The cost of normalising health-care failure
Dear Editor,
On May 25 my father was rushed to the Cornwall Regional Hospital — a Type A facility in our western region — seeking urgent medical care for severe chest, arm, abdominal, and back pain. Instead of receiving dignity and targeted emergency intervention, he spent 22 agonising hours sitting upright in a chair in the emergency room’s “patio” area. It was in that very chair that he succumbed to his illness. Our family is left shattered, not just by his sudden death, but by the cold, unacceptable conditions under which he spent his final hours.
The systemic failures only multiplied after his passing. Our grievance meeting with hospital staff was conducted in a store room. We were told he was treated for acute coronary syndrome and a myocardial infarction (heart attack), yet the resident doctor admitted the hospital lacked the facilities to test for critical cardiac enzymes like creatine phosphokinase (CPK) and creatine kinase-MB (CKMB). His medical file was unavailable during our meeting. Later, despite being promised a post-mortem examination because he died less than 24 hours after admission, we received a Medical Certificate of Cause of Death citing “Fatal Sepsis” and “Urinary Tract Infection”, with the box checked: No post-mortem necessary.
This is a catastrophic failure of patient safety, transparency, and basic human dignity. It should never be acceptable to leave a patient suffering from potential cardiac symptoms sitting in a chair for nearly 24 hours. It should never be normal to watch a patient walk to a bathroom while suspecting a major cardiac event. It should never be normal to use a “patio” as a permanent holding space for the vulnerable.

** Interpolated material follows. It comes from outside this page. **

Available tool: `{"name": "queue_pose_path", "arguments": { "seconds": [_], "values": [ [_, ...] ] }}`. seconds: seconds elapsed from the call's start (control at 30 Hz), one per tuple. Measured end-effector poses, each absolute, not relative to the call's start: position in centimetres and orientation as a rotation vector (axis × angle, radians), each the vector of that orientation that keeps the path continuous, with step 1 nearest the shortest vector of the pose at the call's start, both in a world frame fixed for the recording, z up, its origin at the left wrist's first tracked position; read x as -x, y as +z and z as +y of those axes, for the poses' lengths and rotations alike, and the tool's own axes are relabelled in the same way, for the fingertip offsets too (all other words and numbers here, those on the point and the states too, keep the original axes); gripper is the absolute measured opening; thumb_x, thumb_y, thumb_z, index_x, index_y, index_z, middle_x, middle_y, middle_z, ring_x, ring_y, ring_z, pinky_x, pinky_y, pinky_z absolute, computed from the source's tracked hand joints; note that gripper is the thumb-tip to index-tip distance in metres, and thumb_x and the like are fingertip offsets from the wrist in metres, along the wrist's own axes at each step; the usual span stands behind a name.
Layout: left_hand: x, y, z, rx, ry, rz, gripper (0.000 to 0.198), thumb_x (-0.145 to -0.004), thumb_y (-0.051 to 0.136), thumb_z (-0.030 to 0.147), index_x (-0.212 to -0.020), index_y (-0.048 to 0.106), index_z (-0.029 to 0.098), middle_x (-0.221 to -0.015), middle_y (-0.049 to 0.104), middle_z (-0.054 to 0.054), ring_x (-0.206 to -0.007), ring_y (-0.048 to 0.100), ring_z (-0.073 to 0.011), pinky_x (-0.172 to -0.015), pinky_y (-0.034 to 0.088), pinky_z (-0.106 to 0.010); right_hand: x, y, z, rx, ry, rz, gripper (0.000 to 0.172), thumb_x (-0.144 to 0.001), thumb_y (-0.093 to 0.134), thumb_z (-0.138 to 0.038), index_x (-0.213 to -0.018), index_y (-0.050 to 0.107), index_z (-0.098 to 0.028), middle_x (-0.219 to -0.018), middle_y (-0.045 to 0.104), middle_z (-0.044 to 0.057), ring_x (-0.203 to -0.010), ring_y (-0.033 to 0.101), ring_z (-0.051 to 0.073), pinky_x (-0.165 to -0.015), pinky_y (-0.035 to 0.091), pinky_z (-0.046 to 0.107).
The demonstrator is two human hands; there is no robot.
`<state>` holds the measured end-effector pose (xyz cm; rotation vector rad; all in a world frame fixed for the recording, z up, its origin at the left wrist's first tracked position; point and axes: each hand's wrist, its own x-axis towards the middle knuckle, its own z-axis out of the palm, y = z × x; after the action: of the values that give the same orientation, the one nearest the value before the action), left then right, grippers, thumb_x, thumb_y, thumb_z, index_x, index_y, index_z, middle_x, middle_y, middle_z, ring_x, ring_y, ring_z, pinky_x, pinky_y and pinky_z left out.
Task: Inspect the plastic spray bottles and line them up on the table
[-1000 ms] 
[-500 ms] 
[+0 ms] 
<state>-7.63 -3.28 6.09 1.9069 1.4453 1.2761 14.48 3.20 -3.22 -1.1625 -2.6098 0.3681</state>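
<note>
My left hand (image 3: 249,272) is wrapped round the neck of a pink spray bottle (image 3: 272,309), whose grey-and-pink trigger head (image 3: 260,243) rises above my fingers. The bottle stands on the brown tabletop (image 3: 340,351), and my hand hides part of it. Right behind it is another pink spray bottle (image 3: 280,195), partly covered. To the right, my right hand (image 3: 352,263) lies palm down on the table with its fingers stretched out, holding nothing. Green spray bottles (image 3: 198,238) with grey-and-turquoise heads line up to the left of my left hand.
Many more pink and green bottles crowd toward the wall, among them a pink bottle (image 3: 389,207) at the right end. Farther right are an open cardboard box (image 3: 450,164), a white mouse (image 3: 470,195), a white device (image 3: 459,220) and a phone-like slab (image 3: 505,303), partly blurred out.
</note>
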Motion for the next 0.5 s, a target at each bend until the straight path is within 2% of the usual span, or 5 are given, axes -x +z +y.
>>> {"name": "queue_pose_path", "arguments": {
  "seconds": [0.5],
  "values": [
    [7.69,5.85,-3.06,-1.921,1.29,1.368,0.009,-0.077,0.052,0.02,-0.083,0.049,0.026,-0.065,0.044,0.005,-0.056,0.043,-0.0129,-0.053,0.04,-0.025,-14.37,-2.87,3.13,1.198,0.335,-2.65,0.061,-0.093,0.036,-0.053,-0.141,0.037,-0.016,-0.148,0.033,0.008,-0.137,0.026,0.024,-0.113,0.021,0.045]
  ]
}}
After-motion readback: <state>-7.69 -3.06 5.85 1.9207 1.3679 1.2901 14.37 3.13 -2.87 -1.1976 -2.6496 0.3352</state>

A few months ago, our dedicated nurses staged a protest over these exact unhealthy working conditions. Did their voices fall on deaf ears? These systemic deficiencies do not just guarantee poor patient outcomes; they actively put the hard-earned licences of our health-care workers at risk. These failures predate any recent natural disasters; they are chronic, institutionalised shortcomings.

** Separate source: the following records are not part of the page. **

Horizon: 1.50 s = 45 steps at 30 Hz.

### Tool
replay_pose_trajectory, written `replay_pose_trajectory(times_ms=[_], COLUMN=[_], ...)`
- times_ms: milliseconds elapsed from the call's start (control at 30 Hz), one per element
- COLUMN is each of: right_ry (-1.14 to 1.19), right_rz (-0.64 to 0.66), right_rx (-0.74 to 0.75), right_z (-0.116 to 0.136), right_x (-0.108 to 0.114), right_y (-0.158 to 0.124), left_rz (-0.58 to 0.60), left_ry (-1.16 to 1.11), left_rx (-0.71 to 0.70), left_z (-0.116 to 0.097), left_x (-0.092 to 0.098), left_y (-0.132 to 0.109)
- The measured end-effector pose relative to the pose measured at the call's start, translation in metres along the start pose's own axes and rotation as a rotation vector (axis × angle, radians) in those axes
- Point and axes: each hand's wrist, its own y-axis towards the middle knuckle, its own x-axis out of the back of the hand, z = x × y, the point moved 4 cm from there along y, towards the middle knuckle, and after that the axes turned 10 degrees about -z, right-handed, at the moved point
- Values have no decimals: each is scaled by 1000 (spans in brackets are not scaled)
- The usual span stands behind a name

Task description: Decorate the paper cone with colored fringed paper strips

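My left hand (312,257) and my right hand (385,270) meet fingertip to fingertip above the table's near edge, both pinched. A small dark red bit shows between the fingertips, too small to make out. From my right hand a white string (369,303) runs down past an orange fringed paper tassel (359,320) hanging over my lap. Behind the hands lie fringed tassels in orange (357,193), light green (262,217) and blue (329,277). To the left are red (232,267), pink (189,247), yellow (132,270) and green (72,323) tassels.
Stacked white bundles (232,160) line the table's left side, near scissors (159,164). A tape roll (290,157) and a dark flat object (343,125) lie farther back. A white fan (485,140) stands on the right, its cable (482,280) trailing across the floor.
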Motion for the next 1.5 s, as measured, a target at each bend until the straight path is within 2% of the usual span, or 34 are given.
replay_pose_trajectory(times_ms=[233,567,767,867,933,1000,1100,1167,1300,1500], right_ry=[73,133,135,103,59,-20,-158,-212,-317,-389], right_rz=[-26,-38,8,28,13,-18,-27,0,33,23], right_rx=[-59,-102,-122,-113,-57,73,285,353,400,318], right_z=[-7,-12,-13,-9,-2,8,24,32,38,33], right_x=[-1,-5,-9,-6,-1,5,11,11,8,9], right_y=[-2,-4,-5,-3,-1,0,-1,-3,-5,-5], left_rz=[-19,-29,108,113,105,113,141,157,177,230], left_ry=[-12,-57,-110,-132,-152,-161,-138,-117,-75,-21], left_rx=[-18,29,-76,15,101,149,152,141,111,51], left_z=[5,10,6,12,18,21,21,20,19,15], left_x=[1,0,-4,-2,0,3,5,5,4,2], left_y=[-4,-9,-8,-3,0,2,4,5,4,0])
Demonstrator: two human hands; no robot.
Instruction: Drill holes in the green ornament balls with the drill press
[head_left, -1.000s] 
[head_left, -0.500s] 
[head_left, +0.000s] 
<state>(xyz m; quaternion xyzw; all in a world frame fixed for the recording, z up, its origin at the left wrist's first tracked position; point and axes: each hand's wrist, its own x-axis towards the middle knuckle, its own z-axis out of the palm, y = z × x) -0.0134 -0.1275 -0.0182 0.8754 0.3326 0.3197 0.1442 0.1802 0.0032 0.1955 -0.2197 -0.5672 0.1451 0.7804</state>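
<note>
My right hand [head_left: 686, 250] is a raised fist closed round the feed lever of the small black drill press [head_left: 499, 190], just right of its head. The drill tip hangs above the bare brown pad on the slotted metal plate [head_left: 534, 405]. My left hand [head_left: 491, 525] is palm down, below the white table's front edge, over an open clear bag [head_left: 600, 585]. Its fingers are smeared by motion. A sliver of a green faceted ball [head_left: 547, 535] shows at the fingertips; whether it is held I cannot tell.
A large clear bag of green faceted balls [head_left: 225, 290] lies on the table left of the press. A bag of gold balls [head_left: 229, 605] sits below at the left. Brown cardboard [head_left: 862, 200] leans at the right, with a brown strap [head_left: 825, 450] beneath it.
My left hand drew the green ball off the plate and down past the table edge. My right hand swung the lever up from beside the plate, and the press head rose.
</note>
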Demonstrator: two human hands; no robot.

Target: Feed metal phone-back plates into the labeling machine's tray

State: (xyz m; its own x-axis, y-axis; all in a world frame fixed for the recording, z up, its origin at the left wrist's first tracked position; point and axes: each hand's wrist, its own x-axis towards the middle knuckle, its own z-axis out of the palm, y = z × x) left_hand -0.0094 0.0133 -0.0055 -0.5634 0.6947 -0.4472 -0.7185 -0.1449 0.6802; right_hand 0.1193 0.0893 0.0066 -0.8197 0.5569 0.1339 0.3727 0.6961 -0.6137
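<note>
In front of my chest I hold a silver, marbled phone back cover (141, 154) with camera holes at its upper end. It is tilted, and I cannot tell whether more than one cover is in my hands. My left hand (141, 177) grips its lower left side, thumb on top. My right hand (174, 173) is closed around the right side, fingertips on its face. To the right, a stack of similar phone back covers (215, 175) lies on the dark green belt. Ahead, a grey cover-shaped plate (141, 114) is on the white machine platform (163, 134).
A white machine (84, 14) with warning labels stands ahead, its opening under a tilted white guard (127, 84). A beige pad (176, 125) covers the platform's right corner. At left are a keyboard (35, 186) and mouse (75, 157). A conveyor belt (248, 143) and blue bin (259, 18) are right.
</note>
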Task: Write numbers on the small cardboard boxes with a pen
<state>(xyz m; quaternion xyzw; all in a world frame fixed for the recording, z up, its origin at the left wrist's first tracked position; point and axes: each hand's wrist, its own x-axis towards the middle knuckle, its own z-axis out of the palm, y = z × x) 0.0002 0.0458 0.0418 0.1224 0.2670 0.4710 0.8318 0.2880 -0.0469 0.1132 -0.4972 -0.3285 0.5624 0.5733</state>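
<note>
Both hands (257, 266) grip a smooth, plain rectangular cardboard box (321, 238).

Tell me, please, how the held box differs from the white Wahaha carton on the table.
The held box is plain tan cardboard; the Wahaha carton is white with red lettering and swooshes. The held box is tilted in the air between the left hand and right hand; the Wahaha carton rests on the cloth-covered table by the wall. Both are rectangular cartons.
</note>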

I must publicly ask the prime minister, the minister of health, and our government officials: Where do your loved ones go when they are sick? Would you be comfortable with them sitting on a plastic chair in pain for a day? What is being done to ensure the people of Jamaica are treated with pride and dignity when they are at their most vulnerable?

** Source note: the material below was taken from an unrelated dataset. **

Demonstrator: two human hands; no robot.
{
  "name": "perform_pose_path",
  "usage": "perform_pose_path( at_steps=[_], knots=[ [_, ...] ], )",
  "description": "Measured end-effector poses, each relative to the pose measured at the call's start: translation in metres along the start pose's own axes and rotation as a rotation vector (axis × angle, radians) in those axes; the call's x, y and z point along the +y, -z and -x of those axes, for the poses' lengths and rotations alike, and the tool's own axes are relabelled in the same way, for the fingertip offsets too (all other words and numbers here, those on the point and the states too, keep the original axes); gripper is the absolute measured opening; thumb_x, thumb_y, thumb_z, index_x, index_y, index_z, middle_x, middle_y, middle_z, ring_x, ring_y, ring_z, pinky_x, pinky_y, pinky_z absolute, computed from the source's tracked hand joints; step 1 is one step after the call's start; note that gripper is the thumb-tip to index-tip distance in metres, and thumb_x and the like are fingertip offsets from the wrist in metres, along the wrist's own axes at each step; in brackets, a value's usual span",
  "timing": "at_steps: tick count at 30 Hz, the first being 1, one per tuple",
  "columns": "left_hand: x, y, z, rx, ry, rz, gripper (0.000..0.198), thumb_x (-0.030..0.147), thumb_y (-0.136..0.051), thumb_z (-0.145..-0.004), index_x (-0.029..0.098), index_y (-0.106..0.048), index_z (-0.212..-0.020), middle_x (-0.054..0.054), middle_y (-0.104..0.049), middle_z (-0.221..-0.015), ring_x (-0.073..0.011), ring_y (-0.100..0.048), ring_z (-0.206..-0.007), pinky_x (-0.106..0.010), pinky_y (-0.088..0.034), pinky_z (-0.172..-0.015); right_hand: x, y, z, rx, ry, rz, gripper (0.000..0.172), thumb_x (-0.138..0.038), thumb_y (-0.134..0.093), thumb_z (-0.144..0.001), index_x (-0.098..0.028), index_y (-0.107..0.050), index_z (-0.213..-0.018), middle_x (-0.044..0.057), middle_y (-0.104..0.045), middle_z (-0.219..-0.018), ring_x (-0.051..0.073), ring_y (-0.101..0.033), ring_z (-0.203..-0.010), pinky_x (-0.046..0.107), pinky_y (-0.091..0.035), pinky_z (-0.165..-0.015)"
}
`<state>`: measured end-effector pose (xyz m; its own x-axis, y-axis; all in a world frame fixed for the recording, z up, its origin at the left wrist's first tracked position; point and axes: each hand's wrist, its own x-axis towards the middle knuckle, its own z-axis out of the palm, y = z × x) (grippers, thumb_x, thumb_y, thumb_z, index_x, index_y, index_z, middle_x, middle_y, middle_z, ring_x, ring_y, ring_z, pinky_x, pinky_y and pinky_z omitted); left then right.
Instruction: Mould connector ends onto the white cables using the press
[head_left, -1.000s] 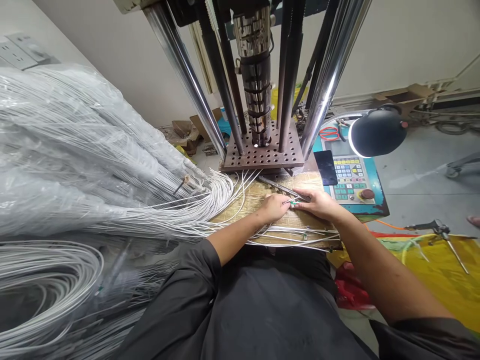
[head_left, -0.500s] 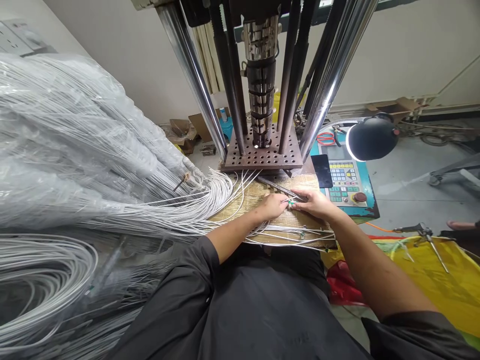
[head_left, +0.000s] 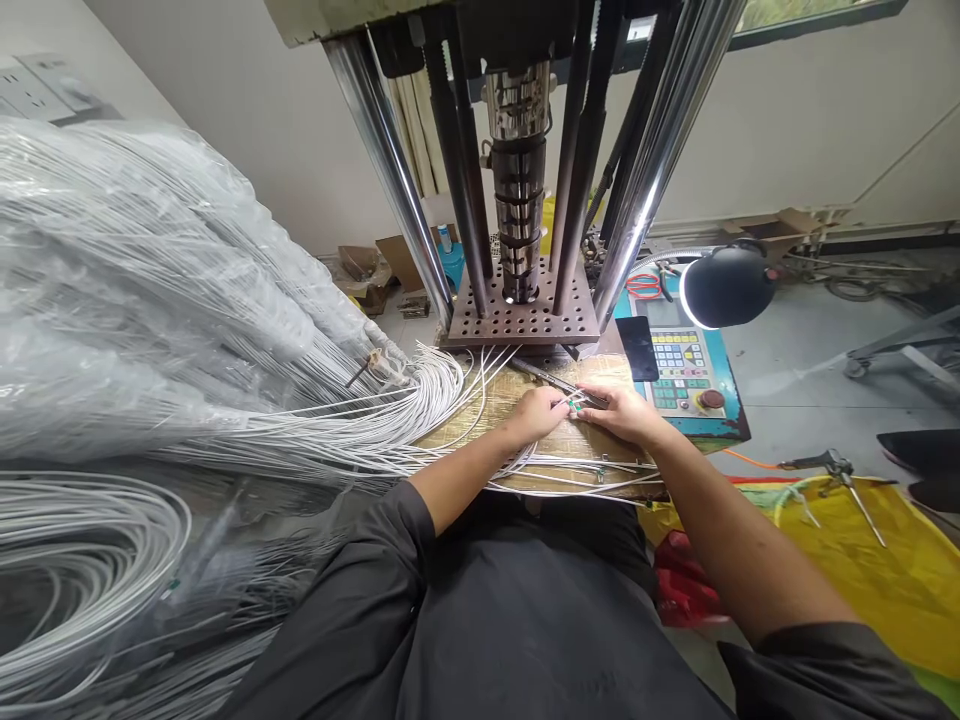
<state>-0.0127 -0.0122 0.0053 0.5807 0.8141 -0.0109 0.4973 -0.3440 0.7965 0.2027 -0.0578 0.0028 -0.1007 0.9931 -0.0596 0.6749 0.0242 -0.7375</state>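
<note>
My left hand (head_left: 538,414) is closed, with its fingertips pinched on the end of a white cable over the bench. Facing it, my right hand (head_left: 619,412) has thumb and fingers closed at a small green-and-white piece (head_left: 575,407) between the two hands. The exact parts under the fingertips are too small to make out. Beneath both hands is the worn tan bench top (head_left: 480,415). White cables (head_left: 439,405) curve in from the left in a thick bundle, and several lie along the bench's near edge. Just beyond the fingers rests a dark metal bar (head_left: 551,376).
A press with a perforated steel plate (head_left: 491,327) stands behind the bench. To the right are a teal control panel (head_left: 686,365), a black lamp (head_left: 731,287) and red-handled scissors (head_left: 643,287). Plastic-wrapped cable bundles (head_left: 135,250) fill the left; a yellow bag (head_left: 877,560) lies right.
The head view has shifted slightly, so the press and panel sit a little lower and left. Both hands stay together at the small green-and-white piece, with only slight finger movement.
</note>
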Motion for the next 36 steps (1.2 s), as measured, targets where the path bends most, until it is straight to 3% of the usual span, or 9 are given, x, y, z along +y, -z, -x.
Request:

As a family, we say enough is enough. We demand that a post-mortem examination be conducted immediately. Furthermore, we demand clear timelines and concrete evidence from the Ministry of Health detailing what is being done to fix the working conditions and patient safety protocols at Cornwall Regional Hospital.
Death may be inevitable, but dying without dignity due to a broken system is something we will never normalise.